● Work item:
The entries follow. Print each one exactly.

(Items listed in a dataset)
/---
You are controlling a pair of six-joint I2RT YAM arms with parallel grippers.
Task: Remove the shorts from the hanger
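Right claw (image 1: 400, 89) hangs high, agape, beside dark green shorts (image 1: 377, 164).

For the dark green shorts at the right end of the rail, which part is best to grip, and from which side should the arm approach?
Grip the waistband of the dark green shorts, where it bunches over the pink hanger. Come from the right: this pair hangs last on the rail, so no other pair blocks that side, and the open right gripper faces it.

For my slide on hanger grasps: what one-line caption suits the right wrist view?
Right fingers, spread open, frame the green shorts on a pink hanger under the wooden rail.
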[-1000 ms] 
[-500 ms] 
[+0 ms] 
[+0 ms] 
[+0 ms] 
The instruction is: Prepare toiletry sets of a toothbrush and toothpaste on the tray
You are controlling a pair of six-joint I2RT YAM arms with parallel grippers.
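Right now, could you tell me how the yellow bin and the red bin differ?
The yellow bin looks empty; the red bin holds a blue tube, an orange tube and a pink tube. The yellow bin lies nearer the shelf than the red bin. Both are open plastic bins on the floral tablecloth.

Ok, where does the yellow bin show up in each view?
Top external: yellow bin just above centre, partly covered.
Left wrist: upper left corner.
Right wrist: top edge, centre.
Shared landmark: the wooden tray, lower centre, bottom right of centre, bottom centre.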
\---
● Answer for this exercise:
You are controlling a pair of six-joint I2RT YAM arms with parallel grippers.
Task: Remove the shorts from the hanger
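Right claw (image 1: 400, 89) hangs high, agape, beside dark green shorts (image 1: 377, 164).

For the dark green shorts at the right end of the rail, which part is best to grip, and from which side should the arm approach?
Grip the waistband of the dark green shorts, where it bunches over the pink hanger. Come from the right: this pair hangs last on the rail, so no other pair blocks that side, and the open right gripper faces it.

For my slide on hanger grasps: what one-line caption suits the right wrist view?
Right fingers, spread open, frame the green shorts on a pink hanger under the wooden rail.
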[-1000 ms] 
[-500 ms] 
[+0 ms] 
[+0 ms] 
[+0 ms] 
The instruction is: Prepare toiletry sets of a toothbrush and toothpaste on the tray
You are controlling a pair of six-joint I2RT YAM arms with parallel grippers.
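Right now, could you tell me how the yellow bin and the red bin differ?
The yellow bin looks empty; the red bin holds a blue tube, an orange tube and a pink tube. The yellow bin lies nearer the shelf than the red bin. Both are open plastic bins on the floral tablecloth.

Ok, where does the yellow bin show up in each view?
Top external: yellow bin just above centre, partly covered.
Left wrist: upper left corner.
Right wrist: top edge, centre.
Shared landmark: the wooden tray, lower centre, bottom right of centre, bottom centre.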

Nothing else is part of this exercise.